I mean it’s a complete different story if you just throw some food in the tank for the fish every day or if you turn down the system, wait until the flow is completely settled, spot feed the coral, wait until it has eating and finally turning everything back on again.
doing that procedure a few times a week might be the critical point.
It would be nice to here if people had success with catalaphyllias without (or very little) feeding them.

I know most, if not all of the corals benefit from feeding but a lot of them doing just fine without. Maybe not the elegance
 
I would feed it the same way that anemones normally are feed. A whole shrimp now and then on a regular basis. Head, whole body and so on. I prefer to use frozen or fresh. Start with a small or a part of the shrimp. Use a clear container and place it over the coral for a shorter time when you feed it. Many times when a LPS lose "flesh" is (IMO) caused of that the energy that it consume is higher than the food/photosynthesis give them.
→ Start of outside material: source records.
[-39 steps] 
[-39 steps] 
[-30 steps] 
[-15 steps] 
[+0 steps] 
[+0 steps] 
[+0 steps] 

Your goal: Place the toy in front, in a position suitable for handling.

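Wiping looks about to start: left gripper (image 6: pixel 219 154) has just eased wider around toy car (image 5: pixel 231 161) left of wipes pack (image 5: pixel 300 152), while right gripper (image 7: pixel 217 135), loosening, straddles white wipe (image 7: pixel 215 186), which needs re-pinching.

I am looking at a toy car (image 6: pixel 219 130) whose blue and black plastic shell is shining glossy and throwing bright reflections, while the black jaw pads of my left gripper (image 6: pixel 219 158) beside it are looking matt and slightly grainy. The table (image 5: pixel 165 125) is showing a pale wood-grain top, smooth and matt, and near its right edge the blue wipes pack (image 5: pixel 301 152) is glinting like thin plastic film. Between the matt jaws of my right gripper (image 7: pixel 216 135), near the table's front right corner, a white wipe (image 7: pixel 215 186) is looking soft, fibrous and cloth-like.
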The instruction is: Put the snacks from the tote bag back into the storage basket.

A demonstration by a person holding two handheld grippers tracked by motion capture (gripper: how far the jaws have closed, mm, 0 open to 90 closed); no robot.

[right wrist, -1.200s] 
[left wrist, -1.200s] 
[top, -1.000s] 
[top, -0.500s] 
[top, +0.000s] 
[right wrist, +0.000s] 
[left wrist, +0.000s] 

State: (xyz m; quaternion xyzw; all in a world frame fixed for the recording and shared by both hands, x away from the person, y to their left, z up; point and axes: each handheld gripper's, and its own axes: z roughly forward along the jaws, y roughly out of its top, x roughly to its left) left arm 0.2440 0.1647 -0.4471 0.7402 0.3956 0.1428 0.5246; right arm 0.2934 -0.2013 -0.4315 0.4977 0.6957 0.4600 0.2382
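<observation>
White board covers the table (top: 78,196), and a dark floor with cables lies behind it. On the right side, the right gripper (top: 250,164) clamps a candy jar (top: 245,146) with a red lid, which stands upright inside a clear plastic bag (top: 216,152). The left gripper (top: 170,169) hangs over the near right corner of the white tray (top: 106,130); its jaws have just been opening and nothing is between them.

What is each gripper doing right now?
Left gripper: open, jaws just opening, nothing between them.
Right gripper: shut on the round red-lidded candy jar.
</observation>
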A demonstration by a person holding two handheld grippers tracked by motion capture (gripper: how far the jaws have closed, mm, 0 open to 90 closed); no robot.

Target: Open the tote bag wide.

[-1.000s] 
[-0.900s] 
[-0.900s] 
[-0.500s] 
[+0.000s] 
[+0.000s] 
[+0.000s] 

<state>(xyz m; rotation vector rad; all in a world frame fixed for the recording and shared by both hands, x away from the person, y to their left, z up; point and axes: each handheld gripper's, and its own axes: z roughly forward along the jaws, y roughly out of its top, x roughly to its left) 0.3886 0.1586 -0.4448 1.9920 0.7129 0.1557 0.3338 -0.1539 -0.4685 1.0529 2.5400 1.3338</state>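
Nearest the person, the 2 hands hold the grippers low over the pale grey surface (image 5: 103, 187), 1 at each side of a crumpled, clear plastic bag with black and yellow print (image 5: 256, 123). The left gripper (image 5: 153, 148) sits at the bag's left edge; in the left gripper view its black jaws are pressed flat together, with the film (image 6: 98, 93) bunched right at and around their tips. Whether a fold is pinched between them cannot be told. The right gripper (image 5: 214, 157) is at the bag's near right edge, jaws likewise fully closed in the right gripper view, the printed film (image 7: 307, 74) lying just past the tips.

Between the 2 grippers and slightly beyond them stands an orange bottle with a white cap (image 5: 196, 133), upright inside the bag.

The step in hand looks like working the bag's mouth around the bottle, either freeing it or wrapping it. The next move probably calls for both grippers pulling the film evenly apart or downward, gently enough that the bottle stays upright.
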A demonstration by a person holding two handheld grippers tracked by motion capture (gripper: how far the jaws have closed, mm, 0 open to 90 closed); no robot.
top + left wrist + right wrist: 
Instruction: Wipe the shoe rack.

They need to take energy from the body - eat themselves in order to survive.

The theory behind the dextrosol bath is that dextrosol is a small energy bomb that let the coral take energy direct from water or by eating bacteria that grow better in the slime of the coral (with help of the carbon source dextrosol is).

I would try to feed it first and if it still losing "flesh" - I would test the dextrosol bath as last try.

Sincerely Lasse
 
I have 2, one is rather large and my lighting maroon hosts in it(FWIW the elegance is not happy about it!), the other is small and my pincushion urchin regularly takes it for rides around the tank(soo annoying!).
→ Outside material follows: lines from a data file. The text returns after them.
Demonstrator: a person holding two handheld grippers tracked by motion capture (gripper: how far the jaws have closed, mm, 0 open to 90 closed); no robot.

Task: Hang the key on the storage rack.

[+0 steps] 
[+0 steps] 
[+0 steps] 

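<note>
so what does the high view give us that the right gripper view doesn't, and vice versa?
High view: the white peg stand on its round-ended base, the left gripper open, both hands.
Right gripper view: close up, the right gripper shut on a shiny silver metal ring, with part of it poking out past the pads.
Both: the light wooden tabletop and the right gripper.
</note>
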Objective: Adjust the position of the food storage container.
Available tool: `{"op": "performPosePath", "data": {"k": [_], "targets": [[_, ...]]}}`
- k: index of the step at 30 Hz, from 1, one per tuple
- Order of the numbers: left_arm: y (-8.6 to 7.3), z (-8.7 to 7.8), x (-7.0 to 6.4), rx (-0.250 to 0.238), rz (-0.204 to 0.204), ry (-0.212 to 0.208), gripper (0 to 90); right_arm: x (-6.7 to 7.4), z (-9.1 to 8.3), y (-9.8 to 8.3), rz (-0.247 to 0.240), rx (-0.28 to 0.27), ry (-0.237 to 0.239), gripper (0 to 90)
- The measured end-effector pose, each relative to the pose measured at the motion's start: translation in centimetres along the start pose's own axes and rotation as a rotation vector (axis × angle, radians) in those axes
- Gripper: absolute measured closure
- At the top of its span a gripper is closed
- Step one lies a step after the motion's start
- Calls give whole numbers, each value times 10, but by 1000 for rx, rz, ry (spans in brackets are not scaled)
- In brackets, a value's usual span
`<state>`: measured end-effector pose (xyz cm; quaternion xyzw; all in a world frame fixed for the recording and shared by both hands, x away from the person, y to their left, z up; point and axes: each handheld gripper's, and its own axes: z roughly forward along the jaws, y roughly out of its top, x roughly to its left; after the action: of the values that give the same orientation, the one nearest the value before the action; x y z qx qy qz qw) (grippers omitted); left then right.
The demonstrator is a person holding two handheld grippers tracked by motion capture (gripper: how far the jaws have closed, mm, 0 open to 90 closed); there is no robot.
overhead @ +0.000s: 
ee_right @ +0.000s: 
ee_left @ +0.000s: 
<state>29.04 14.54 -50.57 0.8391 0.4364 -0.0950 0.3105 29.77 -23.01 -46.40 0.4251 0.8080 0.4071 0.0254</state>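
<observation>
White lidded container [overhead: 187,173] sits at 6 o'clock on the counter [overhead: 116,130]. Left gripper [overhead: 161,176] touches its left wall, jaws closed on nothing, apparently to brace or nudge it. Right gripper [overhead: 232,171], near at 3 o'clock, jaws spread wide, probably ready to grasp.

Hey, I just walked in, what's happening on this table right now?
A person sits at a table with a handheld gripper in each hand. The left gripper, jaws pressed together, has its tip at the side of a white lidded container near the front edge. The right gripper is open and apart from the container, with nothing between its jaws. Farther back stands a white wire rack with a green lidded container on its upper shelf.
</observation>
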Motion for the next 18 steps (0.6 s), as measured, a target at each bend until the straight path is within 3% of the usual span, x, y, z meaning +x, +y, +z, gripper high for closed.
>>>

I have never directly fed them anything, they just catch whatever floats around the tank when I feed the tank(I never feed my fish, I feed the entire tank at feeding time). One I've had for 5 years, and the other I've had for 2 years now. Both are aussie variants as when I was researching them many years ago, the indo variety is what had the most issues.

Not a hard coral to keep at all, and the reason many years ago it was labeled as a beginner LPS. Due to ECS and the struggles with ECS and indo varieties, is the reason they fell out of the "easy" catagory. Get a healthy one, and they are a relatively easy coral to care for.
 
I have 2, one is rather large and my lighting maroon hosts in it(FWIW the elegance is not happy about it!), the other is small and my pincushion urchin regularly takes it for rides around the tank(soo annoying!).

I have never directly fed them anything, they just catch whatever floats around the tank when I feed the tank(I never feed my fish, I feed the entire tank at feeding time). One I've had for 5 years, and the other I've had for 2 years now. Both are aussie variants as when I was researching them many years ago, the indo variety is what had the most issues.

Not a hard coral to keep at all, and the reason many years ago it was labeled as a beginner LPS. Due to ECS and the struggles with ECS and indo varieties, is the reason they fell out of the "easy" catagory. Get a healthy one, and they are a relatively easy coral to care for.
Thank you very much for your response.
highly appreciated!
Did you ever see them actively eat something/ putting food in their mouth?

I have the feeling, that even with the lowest flow, the food is just passing by.
I never saw him eat anything like that. Only when I spot feed him.

I had some clowns living in him and in that time the coral was doing great. I guess they fed him, like an anemone.
after they decided to move to the goniopora, the elegance was going downhill (very slowly)

I am pretty sure I have an aussie one.
The store I bought it is very reliable with decades of experience.
 
I have never directly fed them, so I cannot comment on thier feeding behavior in regards to direct feedings. My larger one loves snails! It's a snail graveyard by the large one. I have seen a snail get to close, and the elegance is just soo sticky....I think my hermit crabs go there to find new shells. lol

If it can reach it, and it's edible, the elegance will devour it if it's healthy.
 
If it's healthy, their tentacles are super sticky. If food floats by, and it can catch it, it will stuff it in one of it's mouths. This I have seen nearly every day.